In our beautifully shifting, kaleidoscopic society, there are few things that stay still for long. Cultural values come and go like the leaves on the trees, but there are some things that remain the same no matter what season it is. Although the particulars have changed ever-so-slightly over the years, gender, it would seem, is one of those things.
Whether you realize it or not, from the moment you were born, you’ve been inundated with culturally charged ideals of how men and women should behave. Although your parents probably never sat you down and laid out the rules of gendered behavior for you, you were learning. The cues were much more subtle, but they were still there. Think about it. The clothes your parents laid out for you, the toys you were given to play with, the chores you were assigned to do — day after day, year after year, from the earliest stages of your life, these simple actions shaped your conceptions of how the world should work. Bombarded by gender, it has become ingrained in you. It’s ingrained in all of us.
As we lay out our own clothing now, choose our own toys, and pick our own chores, we get much more of a say in how we will present ourselves to the world.
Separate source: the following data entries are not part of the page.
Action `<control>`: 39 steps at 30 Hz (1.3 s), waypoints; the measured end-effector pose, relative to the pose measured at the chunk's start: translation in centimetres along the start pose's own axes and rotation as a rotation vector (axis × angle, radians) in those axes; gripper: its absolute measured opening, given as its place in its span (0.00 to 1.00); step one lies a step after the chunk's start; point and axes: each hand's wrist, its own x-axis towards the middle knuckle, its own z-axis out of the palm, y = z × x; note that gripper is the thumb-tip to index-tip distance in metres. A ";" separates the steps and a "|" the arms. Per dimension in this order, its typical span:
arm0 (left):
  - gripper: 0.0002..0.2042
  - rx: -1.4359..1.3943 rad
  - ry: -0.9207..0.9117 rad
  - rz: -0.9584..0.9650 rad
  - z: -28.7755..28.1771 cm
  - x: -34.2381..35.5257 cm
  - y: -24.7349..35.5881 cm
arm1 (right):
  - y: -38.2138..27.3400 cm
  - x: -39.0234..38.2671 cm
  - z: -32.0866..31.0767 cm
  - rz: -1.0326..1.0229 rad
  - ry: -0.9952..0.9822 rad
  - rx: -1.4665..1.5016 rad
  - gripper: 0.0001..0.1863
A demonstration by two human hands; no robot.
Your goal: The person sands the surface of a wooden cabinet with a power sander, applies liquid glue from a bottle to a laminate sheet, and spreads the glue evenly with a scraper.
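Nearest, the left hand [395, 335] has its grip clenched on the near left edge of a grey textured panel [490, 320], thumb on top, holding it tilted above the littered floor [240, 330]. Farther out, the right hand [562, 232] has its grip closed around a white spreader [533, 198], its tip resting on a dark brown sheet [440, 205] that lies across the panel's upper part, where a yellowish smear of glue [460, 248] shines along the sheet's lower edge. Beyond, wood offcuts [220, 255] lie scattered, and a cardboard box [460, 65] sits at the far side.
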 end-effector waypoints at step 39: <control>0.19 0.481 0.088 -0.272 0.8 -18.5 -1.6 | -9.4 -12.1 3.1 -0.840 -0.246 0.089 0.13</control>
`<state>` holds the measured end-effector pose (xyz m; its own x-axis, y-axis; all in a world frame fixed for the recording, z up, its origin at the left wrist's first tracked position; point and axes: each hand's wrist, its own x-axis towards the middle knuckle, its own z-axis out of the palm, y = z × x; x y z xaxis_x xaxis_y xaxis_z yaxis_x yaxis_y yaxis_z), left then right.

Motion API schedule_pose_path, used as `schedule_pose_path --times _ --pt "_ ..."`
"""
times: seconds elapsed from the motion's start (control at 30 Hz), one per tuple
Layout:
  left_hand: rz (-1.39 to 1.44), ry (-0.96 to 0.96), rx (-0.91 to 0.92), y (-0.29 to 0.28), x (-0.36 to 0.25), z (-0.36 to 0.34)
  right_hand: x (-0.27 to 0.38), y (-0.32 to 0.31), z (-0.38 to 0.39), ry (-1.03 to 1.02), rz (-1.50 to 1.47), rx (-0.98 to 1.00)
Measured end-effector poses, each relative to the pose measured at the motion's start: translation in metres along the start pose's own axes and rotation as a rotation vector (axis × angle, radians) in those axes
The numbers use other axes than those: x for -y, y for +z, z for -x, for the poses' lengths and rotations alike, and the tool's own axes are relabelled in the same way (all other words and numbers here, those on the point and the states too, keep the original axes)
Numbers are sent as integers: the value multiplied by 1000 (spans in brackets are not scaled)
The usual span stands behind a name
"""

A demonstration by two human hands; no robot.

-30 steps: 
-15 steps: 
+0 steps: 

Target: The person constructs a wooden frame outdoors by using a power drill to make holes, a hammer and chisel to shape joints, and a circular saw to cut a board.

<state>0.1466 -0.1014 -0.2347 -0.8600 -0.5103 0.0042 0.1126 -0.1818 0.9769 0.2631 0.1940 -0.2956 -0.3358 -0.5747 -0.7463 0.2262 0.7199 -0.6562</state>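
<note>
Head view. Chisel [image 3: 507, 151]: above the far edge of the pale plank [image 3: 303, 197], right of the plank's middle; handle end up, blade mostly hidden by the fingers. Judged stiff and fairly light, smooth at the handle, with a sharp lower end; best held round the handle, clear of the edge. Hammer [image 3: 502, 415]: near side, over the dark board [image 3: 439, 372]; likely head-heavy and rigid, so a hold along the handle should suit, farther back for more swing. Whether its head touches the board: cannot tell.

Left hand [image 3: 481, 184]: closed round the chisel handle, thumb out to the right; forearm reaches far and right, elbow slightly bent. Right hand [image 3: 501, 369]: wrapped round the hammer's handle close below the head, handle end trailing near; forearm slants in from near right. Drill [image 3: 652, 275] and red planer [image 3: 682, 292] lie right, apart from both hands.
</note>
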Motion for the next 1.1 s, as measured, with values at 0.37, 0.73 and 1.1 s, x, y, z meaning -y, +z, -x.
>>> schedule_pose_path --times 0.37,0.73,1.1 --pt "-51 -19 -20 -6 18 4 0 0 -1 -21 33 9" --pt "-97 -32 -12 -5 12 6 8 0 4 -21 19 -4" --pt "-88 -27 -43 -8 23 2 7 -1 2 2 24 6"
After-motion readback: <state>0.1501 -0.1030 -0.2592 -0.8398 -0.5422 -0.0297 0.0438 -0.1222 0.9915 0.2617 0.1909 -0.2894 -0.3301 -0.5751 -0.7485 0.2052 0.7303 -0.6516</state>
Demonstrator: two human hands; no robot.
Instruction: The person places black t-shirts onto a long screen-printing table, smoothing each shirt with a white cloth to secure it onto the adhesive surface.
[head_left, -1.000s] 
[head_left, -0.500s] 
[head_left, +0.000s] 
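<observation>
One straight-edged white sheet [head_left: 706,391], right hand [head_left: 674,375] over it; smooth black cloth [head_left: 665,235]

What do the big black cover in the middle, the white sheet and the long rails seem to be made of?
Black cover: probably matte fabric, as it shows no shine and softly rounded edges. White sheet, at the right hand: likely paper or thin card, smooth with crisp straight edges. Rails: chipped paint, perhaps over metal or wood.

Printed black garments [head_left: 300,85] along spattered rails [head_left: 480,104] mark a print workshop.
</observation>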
Everything about us — from the way we deal with facial hair (see “Beard on the Street”) to the way we behave in locker rooms (see “Male/Female Locker Room Codes”) — is gendered. Whether we fall into traditional gender roles or not (see “Androgyny: The Best of Both Worlds?”), gender dictates many of our day to day actions. Beyond that, it plays a key role in structuring our reality and the way we perceive each other.
This special issue is an exploration of gender, it in all of its trite and fascinating politically incorrect and sublime and silly and interesting and boring and bothersome and wonderful and ridiculous glory. There’s no ulterior motive behind this issue; we merely ask you to consider the topic.
Providing both a means of expression and a means of oppression, gender is a contradictory, powerful force.